#### WHAT THE TASK REQUIRES
Take the listing from its first line through the line that contains "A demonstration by" and please retype those lines exactly, leaving out the pictures.

#### GIVEN MATERIAL
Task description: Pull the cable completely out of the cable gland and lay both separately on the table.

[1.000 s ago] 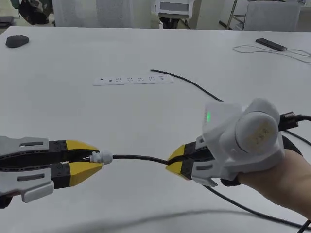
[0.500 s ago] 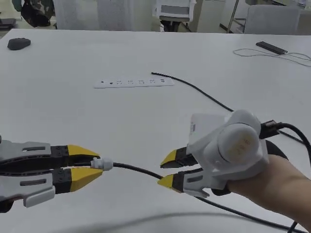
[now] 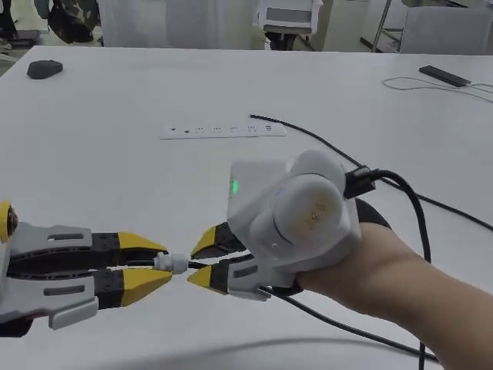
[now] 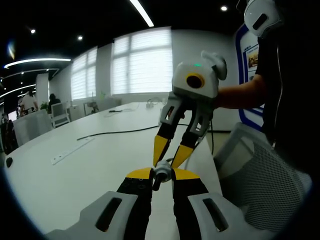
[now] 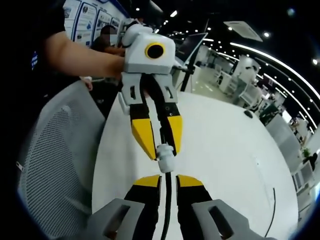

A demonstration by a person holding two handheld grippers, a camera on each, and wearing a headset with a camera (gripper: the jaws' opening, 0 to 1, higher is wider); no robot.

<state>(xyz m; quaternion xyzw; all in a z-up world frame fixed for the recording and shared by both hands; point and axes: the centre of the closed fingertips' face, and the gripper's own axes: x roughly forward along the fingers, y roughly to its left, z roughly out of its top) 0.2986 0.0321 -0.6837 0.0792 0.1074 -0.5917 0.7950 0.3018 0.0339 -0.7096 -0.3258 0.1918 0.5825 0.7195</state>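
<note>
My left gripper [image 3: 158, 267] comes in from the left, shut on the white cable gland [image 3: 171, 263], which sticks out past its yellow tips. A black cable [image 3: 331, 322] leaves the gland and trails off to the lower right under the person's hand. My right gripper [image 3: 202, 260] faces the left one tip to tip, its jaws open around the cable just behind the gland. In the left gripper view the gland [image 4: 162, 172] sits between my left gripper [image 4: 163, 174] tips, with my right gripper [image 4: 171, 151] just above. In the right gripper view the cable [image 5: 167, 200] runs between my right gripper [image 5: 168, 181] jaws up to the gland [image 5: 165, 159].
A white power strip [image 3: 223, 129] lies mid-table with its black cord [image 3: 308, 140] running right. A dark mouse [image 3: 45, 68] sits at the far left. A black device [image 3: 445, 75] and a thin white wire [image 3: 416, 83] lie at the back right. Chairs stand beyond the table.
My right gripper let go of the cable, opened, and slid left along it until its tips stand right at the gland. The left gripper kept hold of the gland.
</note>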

#### RESULT FOR THIS EXERCISE
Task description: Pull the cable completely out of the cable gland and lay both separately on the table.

[1.000 s ago] 
[0.500 s ago] 
[now] 
[now] 
[now] 

A demonstration by a person holding two handheld grippers, a camera on each, and wearing a headset with a camera (gripper: the jaws' opening, 0 to 1, higher is wider); no robot.

No other output was requested.